In this made-up example, David Letterman has sent email to Larry Bud, asking him for a favor. Dave sent this message on Friday, February 4, at 11:51 in the morning, with the subject Tonight's Show. He cc'd himself (so he has a record of his correspondence with Larry "Bud"). Later on in the program—whoops, this chapter—we'll see how Larry "Bud" reacts to Dave's message. So stay tuned, we'll be right back!

Receiving and Keeping Up with the Mail

Receiving email requires less effort than sending it. Incoming messages are stored in your inbox. When you fire up your email program, it fetches your mail from an online mailbox (if there's anything in it), and then usually displays a one-line summary for each message in there. This summary will include information such as the message number, the date the message was sent, the sender, and the subject. You can select which message you want to read by typing the corresponding number, or by selecting it with your mouse.Here's an example of a message summary line:

1  Feb 4  David Letterman  (20)  Tonight's Show 

This is message number 1 in Larry "Bud's" email box. It was sent February 4 by David Letterman. In this example, the number in parentheses indicates the number of lines in the message (20), but it could refer to the number of characters too.

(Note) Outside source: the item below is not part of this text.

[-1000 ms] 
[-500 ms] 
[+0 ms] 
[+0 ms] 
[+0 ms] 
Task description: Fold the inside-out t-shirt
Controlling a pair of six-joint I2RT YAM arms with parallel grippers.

And the last column is the subject of David's message, "Tonight's Show."

If you think you can't keep up with the junk mail that flows into your snail-mailbox each day, then just wait until you collect dozens of "keypals" and you're busily exchanging messages every day. Most everyone loves to get email—it will probably give you a tiny thrill to see the message, "You have new mail," when you check your electronic mailbox. But because it's so easy to send and receive email, you may find that you can't keep up with all the messages you receive! You should set up a good routine for sorting your mail, deleting trivial messages, and filing the rest by saving them in separate electronic folders sorted by people or topics. If you don't keep up with your email efficiently, your messages will stack up in the inbox as they proliferate, and your email program may slow to a crawl. Your email program may allow you to sort incoming messages by date, sender, subject, size, or in other ways, and these functions can help you dispense of messages quickly.